Hans Kluge, WHO’s regional director for Europe, said in a statement that omicron offers “plausible hope for stabilization and normalization,” but that it is “far too early to relax.” 

Citing omicron’s milder symptoms, lower risk of hospitalization and vaccine efficacy as positive steps forward, Kluge said he is still concerned about the number of unvaccinated people across the globe who are “helping to drive transmission.” He said 2022 must be the “year of vaccine equity in the European Region and beyond.” The WHO’s European region encompasses 53 countries with varying vaccination rates and health care systems. 

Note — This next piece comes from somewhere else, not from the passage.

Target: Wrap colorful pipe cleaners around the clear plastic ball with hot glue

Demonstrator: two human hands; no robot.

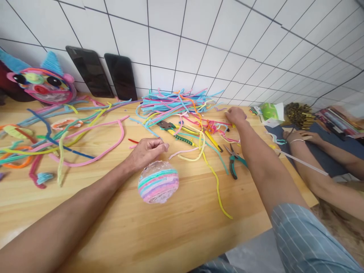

Kluge’s comments come as the WHO’s executive board convenes Monday in Geneva for their annual agenda-setting meeting. In addressing delegates, Tedros Adhanom Ghebreyesus, the organization’s director-general, urged collective vigilance in continuing to fight the pandemic. 

“There are different scenarios for how the pandemic could play out and how the acute phase could end. But it’s dangerous to assume that omicron will be the last variant or that we are in the endgame,” he said. “On the contrary, globally, the conditions are ideal for more variants to emerge.”

The organization is asking member-states and donors for an additional $480 million for its next two-year budget period, including $430 million for its emergencies program to coordinate the global response to Covid-19.

Tedros said that without the increase in funding, the WHO will be “set up to fail.”